What we are seeing is that the when we run the while deployment directly on a VM, it used the GPU just fine. But as soon as we dockerize it and run it in a container, although the GPU is available inside the container to Pytorch, and we have given the num_gpus = 1 to Ray start, the GPU is not being used properly. We see some actors on the GPU with nvidia-smi command but the utilization remains 0% throughout the running of the pipeline.
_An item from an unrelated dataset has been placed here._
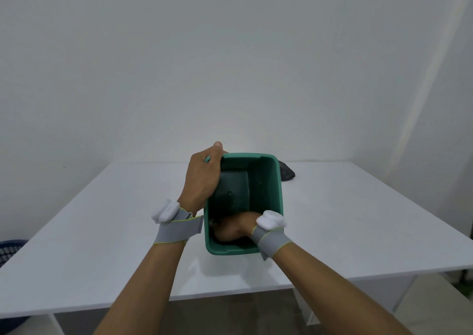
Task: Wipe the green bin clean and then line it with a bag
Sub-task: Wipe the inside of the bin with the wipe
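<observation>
1. On the white table (102, 232), just ahead of you, the green bin (268, 181) is sitting near the front edge, tipped so its open mouth is facing you.
2. Your left hand (202, 178) is gripping the bin's far-left rim, fingers curled over the edge and thumb sticking up past it.
3. Your right hand (233, 229) is reaching down inside the bin, pressing low against the near wall; the shadow is hiding your fingers, so I cannot tell whether they are spread or closed on anything.
4. Both of your wrists are wearing grey straps with white pods: the left strap (176, 229) is hanging just beside the bin's left wall, and the right strap (271, 235) is resting over the bin's near-right corner.
5. A dark, crumpled bag (286, 172) is lying on the table behind the bin's far-right corner, partly hidden by it.
6. A dark blue basket (10, 251) is peeking out below the table's left edge.
</observation>
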`<action>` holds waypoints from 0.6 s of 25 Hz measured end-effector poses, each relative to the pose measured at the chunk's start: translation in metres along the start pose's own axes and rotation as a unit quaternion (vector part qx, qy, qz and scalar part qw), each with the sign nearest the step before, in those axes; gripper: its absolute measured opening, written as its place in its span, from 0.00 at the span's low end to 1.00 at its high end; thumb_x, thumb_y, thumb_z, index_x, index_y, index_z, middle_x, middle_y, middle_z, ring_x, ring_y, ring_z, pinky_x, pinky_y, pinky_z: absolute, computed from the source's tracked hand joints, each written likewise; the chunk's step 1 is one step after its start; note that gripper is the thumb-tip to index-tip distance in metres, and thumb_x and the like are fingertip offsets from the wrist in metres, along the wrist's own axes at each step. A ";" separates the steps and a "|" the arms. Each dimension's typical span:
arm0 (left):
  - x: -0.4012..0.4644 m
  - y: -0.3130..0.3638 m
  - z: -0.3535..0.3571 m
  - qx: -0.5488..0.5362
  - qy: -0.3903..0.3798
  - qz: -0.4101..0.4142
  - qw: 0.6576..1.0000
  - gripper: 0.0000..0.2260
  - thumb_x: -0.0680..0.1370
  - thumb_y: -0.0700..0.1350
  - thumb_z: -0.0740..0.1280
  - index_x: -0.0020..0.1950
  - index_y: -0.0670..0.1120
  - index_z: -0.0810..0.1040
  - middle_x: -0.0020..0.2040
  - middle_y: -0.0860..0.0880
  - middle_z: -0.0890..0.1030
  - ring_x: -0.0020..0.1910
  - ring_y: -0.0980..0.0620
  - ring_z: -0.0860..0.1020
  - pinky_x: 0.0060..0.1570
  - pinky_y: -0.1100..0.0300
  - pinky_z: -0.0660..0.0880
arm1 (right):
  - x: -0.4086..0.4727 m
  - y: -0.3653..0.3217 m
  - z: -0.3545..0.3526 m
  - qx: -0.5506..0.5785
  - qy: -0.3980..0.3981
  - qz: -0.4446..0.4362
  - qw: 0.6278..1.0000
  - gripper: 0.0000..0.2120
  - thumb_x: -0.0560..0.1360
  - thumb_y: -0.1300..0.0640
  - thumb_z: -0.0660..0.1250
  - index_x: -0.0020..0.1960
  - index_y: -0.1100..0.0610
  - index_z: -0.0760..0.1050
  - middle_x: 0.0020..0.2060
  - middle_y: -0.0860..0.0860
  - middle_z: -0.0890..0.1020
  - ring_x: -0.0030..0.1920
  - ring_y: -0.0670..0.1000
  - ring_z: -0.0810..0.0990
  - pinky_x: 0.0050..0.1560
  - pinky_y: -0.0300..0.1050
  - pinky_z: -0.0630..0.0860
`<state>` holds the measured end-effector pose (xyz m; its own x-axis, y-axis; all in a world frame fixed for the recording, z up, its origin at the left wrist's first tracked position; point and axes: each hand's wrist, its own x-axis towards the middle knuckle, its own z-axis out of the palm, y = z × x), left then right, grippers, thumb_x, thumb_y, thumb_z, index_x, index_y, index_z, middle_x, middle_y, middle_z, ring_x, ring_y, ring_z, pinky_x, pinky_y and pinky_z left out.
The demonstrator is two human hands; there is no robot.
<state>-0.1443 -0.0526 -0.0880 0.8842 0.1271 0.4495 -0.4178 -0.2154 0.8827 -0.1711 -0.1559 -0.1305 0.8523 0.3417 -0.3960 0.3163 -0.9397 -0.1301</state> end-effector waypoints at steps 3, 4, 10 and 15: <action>0.000 0.002 -0.001 -0.004 -0.008 0.001 1.000 0.26 0.88 0.56 0.58 0.45 0.37 0.81 0.36 0.49 0.77 0.32 0.58 0.73 0.33 0.67 0.70 | -0.034 -0.001 0.007 0.020 0.006 -0.015 1.000 0.21 0.87 0.52 0.47 0.70 0.60 0.71 0.73 0.61 0.72 0.73 0.60 0.70 0.73 0.53 0.62; 0.000 0.002 -0.001 -0.002 -0.010 0.000 1.000 0.26 0.88 0.56 0.58 0.46 0.36 0.80 0.36 0.48 0.76 0.33 0.57 0.72 0.34 0.65 0.70 | -0.047 -0.001 0.011 0.029 0.010 -0.029 0.999 0.18 0.86 0.53 0.47 0.60 0.60 0.74 0.65 0.61 0.78 0.65 0.60 0.75 0.69 0.53 0.67; 0.001 0.006 -0.001 -0.006 -0.014 -0.004 1.000 0.27 0.88 0.55 0.58 0.47 0.31 0.76 0.38 0.46 0.73 0.37 0.54 0.70 0.40 0.57 0.67 | -0.107 -0.008 0.026 -0.049 0.109 -0.086 0.989 0.18 0.84 0.46 0.49 0.58 0.54 0.72 0.51 0.51 0.79 0.46 0.53 0.76 0.52 0.49 0.69; 0.001 0.004 -0.001 -0.017 -0.002 -0.020 1.000 0.24 0.87 0.53 0.59 0.45 0.34 0.79 0.34 0.51 0.74 0.31 0.59 0.70 0.33 0.67 0.69 | -0.070 -0.011 0.010 -0.022 0.015 -0.059 0.998 0.19 0.86 0.51 0.48 0.48 0.59 0.73 0.43 0.56 0.79 0.41 0.51 0.73 0.54 0.49 0.68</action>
<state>-0.1455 -0.0525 -0.0838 0.9012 0.1310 0.4131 -0.3886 -0.1777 0.9041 -0.2383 -0.1696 -0.1100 0.8196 0.4512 -0.3531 0.4327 -0.8914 -0.1345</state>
This is hampering us from putting this deployment in Kubernetes or otherwise in Docker containers.
Another thing to note is that if we don’t use Ray Datasets and directly run similar code with GPUs in actors, it works fine within containers.

We are using Ray version 2.4.0

Hi @umar-dreamai,

does this behavior also come up when you directly operate in the container?

E.g., can you open an interactive python shell in the container, and run things like

import ray
ray.init()
print(ray.cluster_resources())

and try to schedule a task or actor with GPUs?

How are you calling the dataset operation?

My first intuition here is that maybe the cluster connection somehow fails in the container. When using ray datasets, it will call ray.init() automatically if it’s not already connected. Maybe it can’t find the cluster (e.g. because the RAY_ADDRESS variable is unset) and starts a new - local - cluster instead.